Unidad patriótica

- 27 de junio de 2018 - 00:00

Hay que reiterar los objetivos de equidad, justicia y soberanía del proyecto político que posibilitó el triunfo de Lenín Moreno, a pesar de los errores de fondo en lo político y ciertos manejos corruptos que el país ha condenado.

Los resultados de la consulta popular recuperaron la confianza ciudadana y se volvió progresivamente a los esenciales contenidos de la Constitución. Están vigentes las tareas de hacer efectiva la organización del Estado, reconociendo su carácter democrático, laico, intercultural y plurinacional; planificando el desarrollo nacional sustentable, para erradicar la pobreza con redistribución equitativa de la riqueza.

La participación ciudadana en la aplicación de las políticas y gestión del Estado es una gran tarea junto a la rendición de cuentas, que deben manejarse para impedir la acción de las trincas que, como en los viejos tiempos, buscan mediante leyes y formas de manejo fiscal presupuestario afectar los ingresos fiscales, a título de estímulos para la reactivación productiva, que deben darse en forma equilibrada y con mínimas garantías de generación de empleo.

El “toma y daca” y las políticas del “reparto de la troncha” que se aplicaron a diario desde el Congreso Nacional de la partidocracia, no pueden repetirse, ni los poderosos banqueros, financistas y comerciantes pueden tener riendas sueltas para manejar la economía, aduanas, Tribunal Electoral, cortes de justicia, etc.

Recordemos que, cuando no había acuerdos y se afectaba parcialmente sus intereses, organizaban los golpes de Estado, imponían dictaduras y gobiernos “interinos”, la “democracia” formal iba al tacho de basura.
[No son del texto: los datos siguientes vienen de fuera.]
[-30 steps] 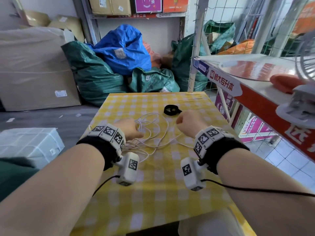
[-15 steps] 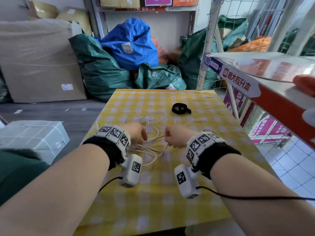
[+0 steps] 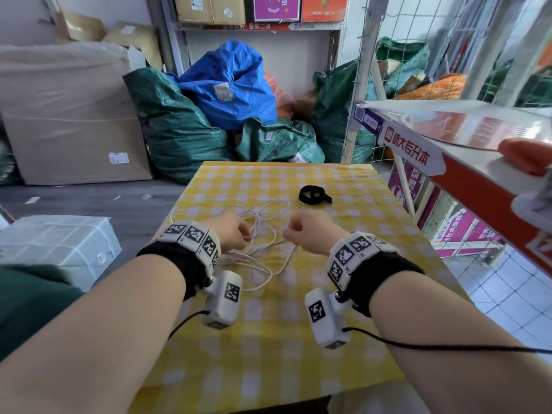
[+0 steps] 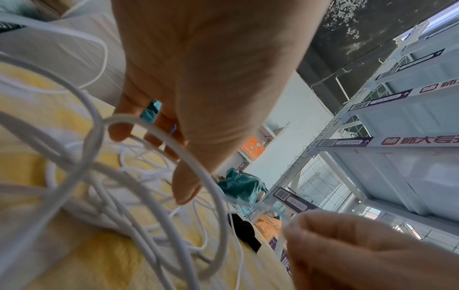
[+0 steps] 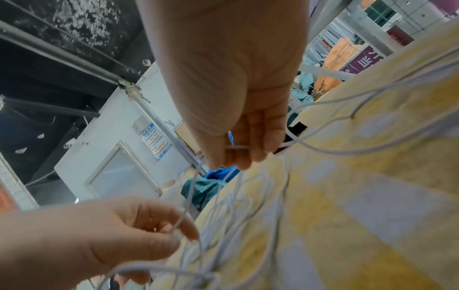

A esas prácticas no se volverá jamás.

Por ello es necesario desde las fuerzas democráticas con AP a la cabeza, apoyar al Gobierno y su plan, cerrar filas para protegerlo, ajustar las políticas, leyes y proyectos, con sentido patriótico, para superar el momento difícil. Ciertos sectores quieren “pescar a río revuelto” y “volver al pasado”, con sus viejos cuadros, privatizando y concesionando todo; imponiendo “estímulos” de todo tipo.

La unidad democrática es una necesidad histórica para impedirlo, impulsando la agenda que derrotó a la derecha, lo que supone reactivar en firme la economía, sin odios y con razonables equilibrios y acuerdos. (O)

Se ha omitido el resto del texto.